«Отец Иоанн Кронштадтский в истории Церкви – явление необычайное, – говорил протоиерей Валентин Свенцицкий в начале 1920-х годов, – История Церкви знает подвижников величайших, более великих, чем отец Иоанн, история Церкви знает молитвенников более великих, чем отец Иоанн… но это явление в истории Церкви необычайное потому, что никогда подвиг молитвы не совершался в таких условиях мирской жизни, в каких совершал его Иоанн Кронштадтский» (152, т. 2. с. 32).
Родился будущий всероссийский пастырь 18 октября (1 ноября по и. ст.) 1829 года в день памяти великого болгарского святого Иоанна Рыльского, в честь которого и был наречен. «Новорожденный был до того слаб и хил, что родители не надеялись, что мальчик проживет даже до следующего дня, почему в ночь рождения поспешили его окрестить», – писал его биограф (5, с. 6). Он родился на Крайнем Севере, в далеком селе Суре Пинежского уезда Архангельской губернии. Отец Илья Сергиев был псаломщиком этого села, в бедной церкви которого даже священные сосуды были оловянные. Мать будущего святого, Феодора, была простой женщиной, скромной, работящей, но обладала неколебимой верой.
Слабенький ребенок быстро окреп и стал здоровым мальчиком. Ваня постоянно ходил с отцом в церковь. Он полюбил церковные службы, научился читать богослужебные книги и петь на клиросе. Очевидно, что в скудной жизни северного села именно храм Божий стал для мальчика не только святилищем, но и источником красоты и вдохновения. Окружающая северная природа была бедна красками, но давала возможность мальчику ощутить свою неразрывную связанность с миром Божиим. Отмечаемая всеми современниками любовь отца Иоанна к природе во всех ее проявлениях – от полевых цветов до звезд на ночном небосклоне – зародилась давно в тихой Суре и сохранилась на всю жизнь.

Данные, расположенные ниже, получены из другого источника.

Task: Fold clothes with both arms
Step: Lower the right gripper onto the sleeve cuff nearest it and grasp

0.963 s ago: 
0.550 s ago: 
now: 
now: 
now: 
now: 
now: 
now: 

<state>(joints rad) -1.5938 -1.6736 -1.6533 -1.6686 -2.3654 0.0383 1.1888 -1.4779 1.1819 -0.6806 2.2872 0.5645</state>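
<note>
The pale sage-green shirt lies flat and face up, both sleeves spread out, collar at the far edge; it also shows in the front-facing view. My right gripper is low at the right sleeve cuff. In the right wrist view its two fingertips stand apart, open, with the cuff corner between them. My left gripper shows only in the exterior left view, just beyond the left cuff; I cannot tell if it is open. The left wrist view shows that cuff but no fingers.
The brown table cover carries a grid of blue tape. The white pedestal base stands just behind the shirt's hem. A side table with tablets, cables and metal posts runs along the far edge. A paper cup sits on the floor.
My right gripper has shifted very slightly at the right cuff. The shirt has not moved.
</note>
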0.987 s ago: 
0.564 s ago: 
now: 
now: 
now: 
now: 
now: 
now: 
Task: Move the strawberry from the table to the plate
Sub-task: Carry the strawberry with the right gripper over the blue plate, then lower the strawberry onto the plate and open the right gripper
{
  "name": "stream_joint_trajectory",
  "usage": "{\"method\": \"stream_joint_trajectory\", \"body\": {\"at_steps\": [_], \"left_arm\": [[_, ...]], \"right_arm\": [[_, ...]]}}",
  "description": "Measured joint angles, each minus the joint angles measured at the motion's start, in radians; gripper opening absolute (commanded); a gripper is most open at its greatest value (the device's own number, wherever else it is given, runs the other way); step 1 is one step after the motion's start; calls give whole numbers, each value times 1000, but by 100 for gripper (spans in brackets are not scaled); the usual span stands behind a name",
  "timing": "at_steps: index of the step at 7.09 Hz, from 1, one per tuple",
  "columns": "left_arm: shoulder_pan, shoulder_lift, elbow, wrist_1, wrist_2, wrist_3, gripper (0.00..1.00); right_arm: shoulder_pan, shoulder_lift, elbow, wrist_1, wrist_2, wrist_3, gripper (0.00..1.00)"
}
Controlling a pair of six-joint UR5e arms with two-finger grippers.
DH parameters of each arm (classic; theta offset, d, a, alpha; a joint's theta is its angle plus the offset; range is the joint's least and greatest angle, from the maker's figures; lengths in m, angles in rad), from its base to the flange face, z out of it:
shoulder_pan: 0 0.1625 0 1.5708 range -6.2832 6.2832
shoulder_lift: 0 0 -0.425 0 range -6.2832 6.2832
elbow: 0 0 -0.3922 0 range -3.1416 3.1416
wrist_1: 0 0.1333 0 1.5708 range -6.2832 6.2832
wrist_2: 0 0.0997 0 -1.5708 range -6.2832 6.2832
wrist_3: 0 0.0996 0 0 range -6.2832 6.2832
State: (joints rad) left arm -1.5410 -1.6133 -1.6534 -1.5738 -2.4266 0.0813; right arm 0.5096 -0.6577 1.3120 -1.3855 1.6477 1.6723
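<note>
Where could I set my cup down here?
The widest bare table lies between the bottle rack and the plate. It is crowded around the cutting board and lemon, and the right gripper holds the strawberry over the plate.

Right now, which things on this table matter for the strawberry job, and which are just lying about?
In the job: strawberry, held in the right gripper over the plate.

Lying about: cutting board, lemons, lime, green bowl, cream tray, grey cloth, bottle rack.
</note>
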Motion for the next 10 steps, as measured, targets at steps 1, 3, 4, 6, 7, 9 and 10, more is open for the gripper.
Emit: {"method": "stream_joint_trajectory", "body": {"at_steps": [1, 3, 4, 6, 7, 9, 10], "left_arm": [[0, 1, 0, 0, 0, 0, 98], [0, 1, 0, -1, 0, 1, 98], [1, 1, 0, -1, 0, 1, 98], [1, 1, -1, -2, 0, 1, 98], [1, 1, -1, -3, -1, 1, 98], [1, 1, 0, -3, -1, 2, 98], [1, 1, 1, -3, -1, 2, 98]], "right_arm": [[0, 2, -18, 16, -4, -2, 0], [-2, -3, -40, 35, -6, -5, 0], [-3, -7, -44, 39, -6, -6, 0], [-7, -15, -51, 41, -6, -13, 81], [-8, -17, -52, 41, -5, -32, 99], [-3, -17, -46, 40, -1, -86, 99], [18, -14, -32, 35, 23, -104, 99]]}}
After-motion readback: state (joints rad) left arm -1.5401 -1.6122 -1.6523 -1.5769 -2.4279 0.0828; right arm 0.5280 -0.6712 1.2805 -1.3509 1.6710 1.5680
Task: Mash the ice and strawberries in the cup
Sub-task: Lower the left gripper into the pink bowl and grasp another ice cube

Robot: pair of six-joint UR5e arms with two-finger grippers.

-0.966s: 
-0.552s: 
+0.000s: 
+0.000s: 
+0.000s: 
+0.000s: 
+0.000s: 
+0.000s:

В последний год жизни отец Иоанн записал в дневник: «Ежедневно видя твердое и неизменно правильное течение всех светил и планет небесных и твердое стояние земного шара… со всеми горами и долинами, со всеми морями, озерами, реками и источниками, со всеми полями, лугами, лесами и до бесконечности разнообразными растениями, плодами, цветами изумительно прекрасными… и всего животного царства – людей, скотов, зверей, птиц, насекомых, рыб, царства ископаемых богатств или металлов, горючих нефтяных богатств, удивляюсь и не могу надивиться благости, силе и премудрости Творца единого в Троице; и, переносясь мысленно к миру невидимому, нетленному, вечному, несравненно превосходящему мир видимый, еще более поражаюсь с удивлением Создателю всех миров, видимых и невидимых; и если мир видимый так прекрасен, разнообразен, полон жизни и красоты, то каков мир невидимый?.. Возлюбите же немедленно Бога, все смысленные христиане, и достигнете совершенства в любви и вечной правде» (67, с. 53–54).
Обыденная жизнь также определялась церковным порядком: посты и постные дни соблюдались как очевидно необходимое, праздники, особенно великие – Пасха, Рождество Христово и иные, переживались как величайшее торжество. Тем самым истоки всей жизни Вани, сложившиеся в атмосфере Православия, оказались просты и чисты. Вырастая рядом с природой и под сенью храма, Ваня формировался как тихий, задумчивый и сосредоточенный мальчик.
До нас дошел рассказ о том, как в шесть лет ему было дано увидеть Ангела в его небесной славе. Мальчик смутился, но Ангел успокоил его, назвавшись Ангелом Хранителем, его оберегателем до конца жизни. Такие случаи чрезвычайно редки и, думается, небесное явление стало видимым знаком будущего особенного пути Ивана Сергиева.
«С самого раннего детства, как только я помню себя, – писал отец Иоанн в автобиографии, – лет четырех или пяти, а может быть и менее, родители приучили меня к молитве и своим религиозным примером сделали из меня религиозно настроенного мальчика… Могу сказать, что Евангелие было спутником моего детства, моим наставником, руководителем и утешителем, с которым я сроднился с ранних лет» (5, с. 12).
На десятом году жизни мальчика отдали в Архангельское приходское училище. Учиться оказалось трудно: учителя проявляли равнодушие к своему делу, товарищи не замечали тихого сына псаломщика, предметов много, а мамина помощь далеко, – в общем, школьное дело шло туго. Одиночество стало его уделом.